I wrote the article above, but since then, several things came up and I wanted to handle Excel and LibreOffice Calc files in the same way. So, I decided to modify my github.com/goark/csvdata package. It's always worth keeping even trivial packages around (lol).

https://github.com/goark/csvdata/releases/tag/v0.3.0

Compared to the previous article, where I previously wrote:

rc := csvdata.New(strings.NewReader(planets), true)

I have now split the New() function into two stages:

rc := csvdata.NewRows(csvdata.New(strings.NewReader(planets)), true)

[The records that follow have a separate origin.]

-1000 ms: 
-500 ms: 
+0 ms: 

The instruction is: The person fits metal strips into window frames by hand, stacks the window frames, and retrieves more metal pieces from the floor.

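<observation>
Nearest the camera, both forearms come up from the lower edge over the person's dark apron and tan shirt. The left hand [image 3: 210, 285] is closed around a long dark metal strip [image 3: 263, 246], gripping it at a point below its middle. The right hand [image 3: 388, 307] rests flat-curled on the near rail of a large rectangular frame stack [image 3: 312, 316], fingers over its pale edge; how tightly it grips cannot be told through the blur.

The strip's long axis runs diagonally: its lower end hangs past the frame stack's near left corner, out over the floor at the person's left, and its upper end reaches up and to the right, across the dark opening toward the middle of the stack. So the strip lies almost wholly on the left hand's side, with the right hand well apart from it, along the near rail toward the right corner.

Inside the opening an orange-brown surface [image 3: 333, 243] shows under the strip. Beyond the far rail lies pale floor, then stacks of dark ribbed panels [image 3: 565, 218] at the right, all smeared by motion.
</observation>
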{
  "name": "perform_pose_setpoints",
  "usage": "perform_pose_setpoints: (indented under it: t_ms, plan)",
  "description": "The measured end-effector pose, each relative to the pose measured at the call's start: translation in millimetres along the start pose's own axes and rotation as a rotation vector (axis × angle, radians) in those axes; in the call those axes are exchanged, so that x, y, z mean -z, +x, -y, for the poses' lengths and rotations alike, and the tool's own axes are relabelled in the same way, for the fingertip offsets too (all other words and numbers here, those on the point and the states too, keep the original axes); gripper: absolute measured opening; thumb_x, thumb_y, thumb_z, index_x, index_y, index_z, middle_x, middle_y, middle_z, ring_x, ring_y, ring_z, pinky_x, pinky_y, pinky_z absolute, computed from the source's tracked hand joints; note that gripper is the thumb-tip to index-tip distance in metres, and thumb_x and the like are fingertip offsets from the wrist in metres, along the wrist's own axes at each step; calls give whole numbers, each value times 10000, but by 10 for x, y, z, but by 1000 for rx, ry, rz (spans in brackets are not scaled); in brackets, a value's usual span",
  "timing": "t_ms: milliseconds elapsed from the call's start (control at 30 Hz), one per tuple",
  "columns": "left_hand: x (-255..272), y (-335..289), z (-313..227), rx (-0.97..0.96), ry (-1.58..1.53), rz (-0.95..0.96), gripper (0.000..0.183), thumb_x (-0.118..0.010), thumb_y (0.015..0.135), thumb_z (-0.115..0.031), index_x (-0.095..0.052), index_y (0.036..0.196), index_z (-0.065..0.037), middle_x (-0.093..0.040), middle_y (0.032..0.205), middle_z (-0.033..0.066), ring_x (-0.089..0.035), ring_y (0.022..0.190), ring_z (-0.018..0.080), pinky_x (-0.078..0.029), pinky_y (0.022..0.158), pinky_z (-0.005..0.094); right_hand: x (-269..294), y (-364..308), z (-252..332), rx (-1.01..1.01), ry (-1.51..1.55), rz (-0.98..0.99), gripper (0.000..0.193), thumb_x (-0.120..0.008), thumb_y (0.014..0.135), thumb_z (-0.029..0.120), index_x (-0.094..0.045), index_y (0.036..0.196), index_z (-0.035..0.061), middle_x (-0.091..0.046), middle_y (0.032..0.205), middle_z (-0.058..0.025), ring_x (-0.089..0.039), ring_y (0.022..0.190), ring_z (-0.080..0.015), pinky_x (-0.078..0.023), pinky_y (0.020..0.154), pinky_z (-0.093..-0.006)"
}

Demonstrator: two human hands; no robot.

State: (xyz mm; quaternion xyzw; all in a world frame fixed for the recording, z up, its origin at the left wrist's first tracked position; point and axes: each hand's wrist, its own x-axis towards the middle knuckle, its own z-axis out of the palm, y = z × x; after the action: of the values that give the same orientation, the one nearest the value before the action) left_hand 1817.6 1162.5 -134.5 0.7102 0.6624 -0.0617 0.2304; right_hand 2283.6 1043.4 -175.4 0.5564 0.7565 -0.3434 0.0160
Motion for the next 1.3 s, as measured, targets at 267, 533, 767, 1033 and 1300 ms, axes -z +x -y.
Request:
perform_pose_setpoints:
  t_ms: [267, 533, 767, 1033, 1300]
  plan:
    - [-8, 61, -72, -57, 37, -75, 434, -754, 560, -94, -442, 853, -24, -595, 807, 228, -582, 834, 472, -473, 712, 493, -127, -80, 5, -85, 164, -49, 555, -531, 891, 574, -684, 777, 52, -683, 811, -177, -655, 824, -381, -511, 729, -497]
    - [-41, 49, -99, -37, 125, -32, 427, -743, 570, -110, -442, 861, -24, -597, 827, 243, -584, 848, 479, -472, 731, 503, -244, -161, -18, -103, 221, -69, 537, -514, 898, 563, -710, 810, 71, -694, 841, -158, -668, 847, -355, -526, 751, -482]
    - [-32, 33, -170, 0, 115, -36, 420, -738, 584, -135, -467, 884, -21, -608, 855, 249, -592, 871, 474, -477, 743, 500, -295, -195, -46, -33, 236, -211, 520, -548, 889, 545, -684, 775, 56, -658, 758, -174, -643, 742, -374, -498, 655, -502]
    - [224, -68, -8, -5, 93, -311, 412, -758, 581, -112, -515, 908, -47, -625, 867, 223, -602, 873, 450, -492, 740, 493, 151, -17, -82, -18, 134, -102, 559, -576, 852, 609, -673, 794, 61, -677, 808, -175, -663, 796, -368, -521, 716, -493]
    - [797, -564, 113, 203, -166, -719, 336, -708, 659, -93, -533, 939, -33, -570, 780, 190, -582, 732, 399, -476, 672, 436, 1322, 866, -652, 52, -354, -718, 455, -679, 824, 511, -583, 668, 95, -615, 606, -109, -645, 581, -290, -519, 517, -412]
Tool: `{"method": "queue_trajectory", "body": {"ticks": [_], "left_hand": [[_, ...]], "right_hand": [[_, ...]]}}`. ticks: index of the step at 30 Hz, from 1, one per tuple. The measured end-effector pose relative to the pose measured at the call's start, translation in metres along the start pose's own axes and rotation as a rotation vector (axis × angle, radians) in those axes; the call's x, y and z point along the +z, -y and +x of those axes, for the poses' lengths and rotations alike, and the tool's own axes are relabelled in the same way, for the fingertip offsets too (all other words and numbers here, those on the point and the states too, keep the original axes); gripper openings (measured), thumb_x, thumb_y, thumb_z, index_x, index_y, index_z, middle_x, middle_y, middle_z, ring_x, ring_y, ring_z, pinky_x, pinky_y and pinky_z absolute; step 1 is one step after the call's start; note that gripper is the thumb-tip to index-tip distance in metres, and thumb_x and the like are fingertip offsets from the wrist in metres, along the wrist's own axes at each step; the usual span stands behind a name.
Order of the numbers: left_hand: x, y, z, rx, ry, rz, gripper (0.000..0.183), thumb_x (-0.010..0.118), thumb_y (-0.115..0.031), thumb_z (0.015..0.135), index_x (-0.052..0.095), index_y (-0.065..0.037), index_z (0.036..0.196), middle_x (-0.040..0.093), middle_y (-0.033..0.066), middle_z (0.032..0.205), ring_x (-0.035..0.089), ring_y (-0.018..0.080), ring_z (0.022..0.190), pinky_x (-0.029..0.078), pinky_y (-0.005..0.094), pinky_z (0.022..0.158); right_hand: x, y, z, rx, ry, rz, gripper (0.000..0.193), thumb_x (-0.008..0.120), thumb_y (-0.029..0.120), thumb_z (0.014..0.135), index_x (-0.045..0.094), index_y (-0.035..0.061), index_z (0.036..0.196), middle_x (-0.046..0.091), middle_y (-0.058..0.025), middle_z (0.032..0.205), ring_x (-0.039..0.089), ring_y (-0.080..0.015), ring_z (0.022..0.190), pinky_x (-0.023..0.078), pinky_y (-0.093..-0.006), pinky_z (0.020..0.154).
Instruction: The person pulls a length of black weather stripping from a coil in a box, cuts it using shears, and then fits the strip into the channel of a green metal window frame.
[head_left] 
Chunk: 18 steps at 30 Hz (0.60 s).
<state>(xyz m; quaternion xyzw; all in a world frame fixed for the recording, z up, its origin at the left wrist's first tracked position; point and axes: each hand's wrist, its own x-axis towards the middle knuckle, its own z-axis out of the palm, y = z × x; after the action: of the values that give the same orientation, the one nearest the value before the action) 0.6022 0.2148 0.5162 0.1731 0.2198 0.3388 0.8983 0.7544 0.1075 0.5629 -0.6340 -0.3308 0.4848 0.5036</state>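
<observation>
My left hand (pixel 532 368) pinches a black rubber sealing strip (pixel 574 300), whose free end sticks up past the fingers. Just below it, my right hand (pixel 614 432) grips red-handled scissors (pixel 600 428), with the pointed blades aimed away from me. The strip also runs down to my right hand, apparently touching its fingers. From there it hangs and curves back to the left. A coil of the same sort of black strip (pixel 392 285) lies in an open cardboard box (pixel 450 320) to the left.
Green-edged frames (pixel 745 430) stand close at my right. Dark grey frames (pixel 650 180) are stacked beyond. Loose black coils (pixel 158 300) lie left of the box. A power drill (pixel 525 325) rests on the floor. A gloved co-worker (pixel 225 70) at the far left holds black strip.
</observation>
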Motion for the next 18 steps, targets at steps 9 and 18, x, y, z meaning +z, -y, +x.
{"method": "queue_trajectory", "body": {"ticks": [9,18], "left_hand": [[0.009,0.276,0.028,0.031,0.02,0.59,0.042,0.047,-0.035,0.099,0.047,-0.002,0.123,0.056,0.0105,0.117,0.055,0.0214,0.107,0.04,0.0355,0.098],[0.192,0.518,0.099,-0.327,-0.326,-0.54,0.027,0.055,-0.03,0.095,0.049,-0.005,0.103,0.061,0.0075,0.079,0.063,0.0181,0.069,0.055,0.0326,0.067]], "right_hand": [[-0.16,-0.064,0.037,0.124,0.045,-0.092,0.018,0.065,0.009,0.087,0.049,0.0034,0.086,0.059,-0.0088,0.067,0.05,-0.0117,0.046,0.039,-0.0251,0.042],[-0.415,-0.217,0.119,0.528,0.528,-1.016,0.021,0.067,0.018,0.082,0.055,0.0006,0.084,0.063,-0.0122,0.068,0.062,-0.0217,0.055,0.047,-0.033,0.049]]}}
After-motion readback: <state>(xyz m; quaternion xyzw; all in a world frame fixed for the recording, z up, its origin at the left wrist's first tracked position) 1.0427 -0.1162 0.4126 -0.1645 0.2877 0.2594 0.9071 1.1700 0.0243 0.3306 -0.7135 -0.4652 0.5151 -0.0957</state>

By making the argument of the outer csvdata.NewRows() function an interface type:

rows.go
//RowsReader is interface type for reading columns in a row.
type RowsReader interface {
    Read() ([]string, error)
    Close() error
}

func NewRows(rr RowsReader, headerFlag bool) *Rows { ... }

I intended to allow it to accept file formats other than CSV. This is what's known as dependency injection. In Go, you can easily design and implement dependency injection by inserting an interface type in between, without having to worry about inheritance relationships.

Well, it's a breaking change, but I don't see anyone else using it, so it should be fine (lol).

For Excel files:

exceldata/example_test.go
package exceldata_test

import (
    "fmt"

    "github.com/goark/csvdata"
    "github.com/goark/csvdata/exceldata"
)

func ExampleNew() {
    xlsx, err := exceldata.OpenFile("testdata/sample.xlsx", "")
    if err != nil {
        fmt.Println(err)
        return
    }
    r, err := exceldata.New(xlsx, "")
    if err != nil {
        fmt.Println(err)
        return
    }
    rc := csvdata.NewRows(r, true)
    defer rc.Close() //dummy

    if err := rc.Next(); err != nil {
        fmt.Println(err)
        return
    }
    fmt.Println(rc.Column("name"))
    // Output:
    // Mercury
}

You specify the path to the Excel file and its password in the arguments of the exceldata.OpenFile() function (an empty string is fine if it's not password-protected), and specify the Excel data instance and sheet name in the exceldata.New() function (if the sheet name is an empty string, the first sheet is used). After that, you can access the data using the same procedure as with CSV.

Similarly, for LibreOffice Calc files:

calcdata/example_test.go
package calcdata_test

import (
    "fmt"

    "github.com/goark/csvdata"
    "github.com/goark/csvdata/calcdata"
)

func ExampleNew() {
    ods, err := calcdata.OpenFile("testdata/sample.ods")
    if err != nil {
        fmt.Println(err)
        return
    }
    r, err := calcdata.New(ods, "")
    if err != nil {
        fmt.Println(err)
        return
    }
    rc := csvdata.NewRows(r, true)
    defer rc.Close() //dummy

    if err := rc.Next(); err != nil {
        fmt.Println(err)
        return
    }
    fmt.Println(rc.Column("name"))
    // Output:
    // Mercury
}

Something like that. In the case of Calc files, password protection and data encryption are not supported. My apologies.

Furthermore, for accessing Excel and Calc files, I'm using the following external packages:

https://github.com/qax-os/excelize
https://github.com/knieriem/odf

However, since both seem to expand the entire contents onto the heap, I don't think they can handle large files with hundreds of thousands of rows. Please keep this in mind.

With this, I can now handle them directly without having to convert to CSV every time. Mission accomplished.